• **HOW TO COMPLETE THIS TASK**
Nothing may be dropped or altered: reproduce all the data.
╭─ RECORDS TO PROCESS
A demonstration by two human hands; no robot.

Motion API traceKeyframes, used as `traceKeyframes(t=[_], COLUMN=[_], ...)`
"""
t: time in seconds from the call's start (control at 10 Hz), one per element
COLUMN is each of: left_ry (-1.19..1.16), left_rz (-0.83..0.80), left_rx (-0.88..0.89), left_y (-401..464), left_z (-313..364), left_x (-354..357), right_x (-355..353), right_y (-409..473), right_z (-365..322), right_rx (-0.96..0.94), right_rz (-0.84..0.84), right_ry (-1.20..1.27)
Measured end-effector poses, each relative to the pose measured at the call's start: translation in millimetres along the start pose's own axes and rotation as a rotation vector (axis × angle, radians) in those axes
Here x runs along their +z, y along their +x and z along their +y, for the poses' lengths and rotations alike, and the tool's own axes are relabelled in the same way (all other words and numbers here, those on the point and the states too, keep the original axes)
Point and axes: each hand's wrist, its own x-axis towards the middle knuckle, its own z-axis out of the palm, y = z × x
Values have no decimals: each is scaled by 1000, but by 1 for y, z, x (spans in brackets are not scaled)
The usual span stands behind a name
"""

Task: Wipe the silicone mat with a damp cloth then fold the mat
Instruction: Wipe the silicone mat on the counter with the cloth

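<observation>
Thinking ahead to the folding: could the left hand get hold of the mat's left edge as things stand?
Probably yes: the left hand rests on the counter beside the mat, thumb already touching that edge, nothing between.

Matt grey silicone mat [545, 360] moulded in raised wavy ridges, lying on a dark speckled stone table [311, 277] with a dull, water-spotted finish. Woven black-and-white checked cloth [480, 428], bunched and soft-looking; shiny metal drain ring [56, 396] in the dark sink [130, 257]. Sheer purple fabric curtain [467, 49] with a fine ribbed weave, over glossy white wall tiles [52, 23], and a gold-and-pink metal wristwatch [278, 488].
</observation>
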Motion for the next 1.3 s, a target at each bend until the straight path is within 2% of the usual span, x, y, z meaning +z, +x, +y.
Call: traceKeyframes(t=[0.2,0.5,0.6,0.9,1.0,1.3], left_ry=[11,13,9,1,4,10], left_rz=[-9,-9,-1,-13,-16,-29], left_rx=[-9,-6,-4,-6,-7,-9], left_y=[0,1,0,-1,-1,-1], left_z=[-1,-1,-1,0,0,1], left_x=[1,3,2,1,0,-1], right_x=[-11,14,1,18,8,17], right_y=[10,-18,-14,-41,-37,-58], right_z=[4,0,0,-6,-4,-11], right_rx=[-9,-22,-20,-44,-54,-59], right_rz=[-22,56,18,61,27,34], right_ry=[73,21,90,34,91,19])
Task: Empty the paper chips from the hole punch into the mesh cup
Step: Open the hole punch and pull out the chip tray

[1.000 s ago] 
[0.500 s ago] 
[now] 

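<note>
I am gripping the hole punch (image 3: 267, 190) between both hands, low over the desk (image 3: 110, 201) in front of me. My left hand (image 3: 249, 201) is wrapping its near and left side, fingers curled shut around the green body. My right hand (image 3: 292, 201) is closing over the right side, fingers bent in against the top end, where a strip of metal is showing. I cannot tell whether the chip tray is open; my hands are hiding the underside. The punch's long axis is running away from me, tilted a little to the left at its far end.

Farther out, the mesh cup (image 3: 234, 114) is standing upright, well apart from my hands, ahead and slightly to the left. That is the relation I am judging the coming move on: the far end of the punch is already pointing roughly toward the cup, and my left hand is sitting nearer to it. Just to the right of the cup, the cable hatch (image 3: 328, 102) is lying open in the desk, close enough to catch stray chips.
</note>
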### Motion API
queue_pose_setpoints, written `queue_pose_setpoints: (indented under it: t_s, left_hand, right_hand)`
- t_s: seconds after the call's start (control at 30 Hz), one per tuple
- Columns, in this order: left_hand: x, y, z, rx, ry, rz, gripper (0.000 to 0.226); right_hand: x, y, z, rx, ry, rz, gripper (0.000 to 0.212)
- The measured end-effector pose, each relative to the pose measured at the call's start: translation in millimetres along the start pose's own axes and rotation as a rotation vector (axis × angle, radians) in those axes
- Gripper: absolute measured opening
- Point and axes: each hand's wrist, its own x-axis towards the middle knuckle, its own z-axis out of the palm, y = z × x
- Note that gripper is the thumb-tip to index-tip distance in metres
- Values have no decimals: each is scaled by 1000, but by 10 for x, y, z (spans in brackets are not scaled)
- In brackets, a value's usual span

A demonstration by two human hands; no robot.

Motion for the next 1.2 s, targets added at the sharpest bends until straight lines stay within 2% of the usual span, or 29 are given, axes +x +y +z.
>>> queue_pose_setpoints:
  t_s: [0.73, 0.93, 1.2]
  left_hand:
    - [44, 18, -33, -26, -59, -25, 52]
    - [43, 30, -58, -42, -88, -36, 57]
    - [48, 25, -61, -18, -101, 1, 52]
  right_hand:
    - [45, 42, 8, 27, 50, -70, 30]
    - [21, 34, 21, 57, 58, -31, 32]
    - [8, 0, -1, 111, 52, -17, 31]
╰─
• **ANSWER SPACE**
A demonstration by two human hands; no robot.

Motion API traceKeyframes, used as `traceKeyframes(t=[_], COLUMN=[_], ...)`
"""
t: time in seconds from the call's start (control at 10 Hz), one per element
COLUMN is each of: left_ry (-1.19..1.16), left_rz (-0.83..0.80), left_rx (-0.88..0.89), left_y (-401..464), left_z (-313..364), left_x (-354..357), right_x (-355..353), right_y (-409..473), right_z (-365..322), right_rx (-0.96..0.94), right_rz (-0.84..0.84), right_ry (-1.20..1.27)
Measured end-effector poses, each relative to the pose measured at the call's start: translation in millimetres along the start pose's own axes and rotation as a rotation vector (axis × angle, radians) in those axes
Here x runs along their +z, y along their +x and z along their +y, for the poses' lengths and rotations alike, and the tool's own axes are relabelled in the same way (all other words and numbers here, those on the point and the states too, keep the original axes)
Point and axes: each hand's wrist, its own x-axis towards the middle knuckle, its own z-axis out of the palm, y = z × x
Values have no decimals: each is scaled by 1000, but by 1 for y, z, x (spans in brackets are not scaled)
The usual span stands behind a name
"""

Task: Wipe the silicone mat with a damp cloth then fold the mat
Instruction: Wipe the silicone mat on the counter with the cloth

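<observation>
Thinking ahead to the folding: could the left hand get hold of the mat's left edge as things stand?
Probably yes: the left hand rests on the counter beside the mat, thumb already touching that edge, nothing between.

Matt grey silicone mat [545, 360] moulded in raised wavy ridges, lying on a dark speckled stone table [311, 277] with a dull, water-spotted finish. Woven black-and-white checked cloth [480, 428], bunched and soft-looking; shiny metal drain ring [56, 396] in the dark sink [130, 257]. Sheer purple fabric curtain [467, 49] with a fine ribbed weave, over glossy white wall tiles [52, 23], and a gold-and-pink metal wristwatch [278, 488].
</observation>
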Motion for the next 1.3 s, a target at each bend until the straight path is within 2% of the usual span, x, y, z meaning +z, +x, +y.
Call: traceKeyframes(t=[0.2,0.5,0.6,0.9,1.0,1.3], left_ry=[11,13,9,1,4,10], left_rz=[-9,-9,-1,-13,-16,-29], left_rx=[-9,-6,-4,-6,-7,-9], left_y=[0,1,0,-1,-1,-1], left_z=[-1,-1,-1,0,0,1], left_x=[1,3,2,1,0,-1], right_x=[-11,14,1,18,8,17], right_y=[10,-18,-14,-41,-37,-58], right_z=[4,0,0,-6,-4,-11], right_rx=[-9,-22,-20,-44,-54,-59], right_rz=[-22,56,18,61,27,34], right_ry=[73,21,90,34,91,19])
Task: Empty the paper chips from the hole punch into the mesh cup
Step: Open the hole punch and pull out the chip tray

[1.000 s ago] 
[0.500 s ago] 
[now] 

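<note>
I am gripping the hole punch (image 3: 267, 190) between both hands, low over the desk (image 3: 110, 201) in front of me. My left hand (image 3: 249, 201) is wrapping its near and left side, fingers curled shut around the green body. My right hand (image 3: 292, 201) is closing over the right side, fingers bent in against the top end, where a strip of metal is showing. I cannot tell whether the chip tray is open; my hands are hiding the underside. The punch's long axis is running away from me, tilted a little to the left at its far end.

Farther out, the mesh cup (image 3: 234, 114) is standing upright, well apart from my hands, ahead and slightly to the left. That is the relation I am judging the coming move on: the far end of the punch is already pointing roughly toward the cup, and my left hand is sitting nearer to it. Just to the right of the cup, the cable hatch (image 3: 328, 102) is lying open in the desk, close enough to catch stray chips.
</note>
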### Motion API
queue_pose_setpoints, written `queue_pose_setpoints: (indented under it: t_s, left_hand, right_hand)`
- t_s: seconds after the call's start (control at 30 Hz), one per tuple
- Columns, in this order: left_hand: x, y, z, rx, ry, rz, gripper (0.000 to 0.226); right_hand: x, y, z, rx, ry, rz, gripper (0.000 to 0.212)
- The measured end-effector pose, each relative to the pose measured at the call's start: translation in millimetres along the start pose's own axes and rotation as a rotation vector (axis × angle, radians) in those axes
- Gripper: absolute measured opening
- Point and axes: each hand's wrist, its own x-axis towards the middle knuckle, its own z-axis out of the palm, y = z × x
- Note that gripper is the thumb-tip to index-tip distance in metres
- Values have no decimals: each is scaled by 1000, but by 10 for x, y, z (spans in brackets are not scaled)
- In brackets, a value's usual span

A demonstration by two human hands; no robot.

Motion for the next 1.2 s, targets added at the sharpest bends until straight lines stay within 2% of the usual span, or 29 are given, axes +x +y +z.
>>> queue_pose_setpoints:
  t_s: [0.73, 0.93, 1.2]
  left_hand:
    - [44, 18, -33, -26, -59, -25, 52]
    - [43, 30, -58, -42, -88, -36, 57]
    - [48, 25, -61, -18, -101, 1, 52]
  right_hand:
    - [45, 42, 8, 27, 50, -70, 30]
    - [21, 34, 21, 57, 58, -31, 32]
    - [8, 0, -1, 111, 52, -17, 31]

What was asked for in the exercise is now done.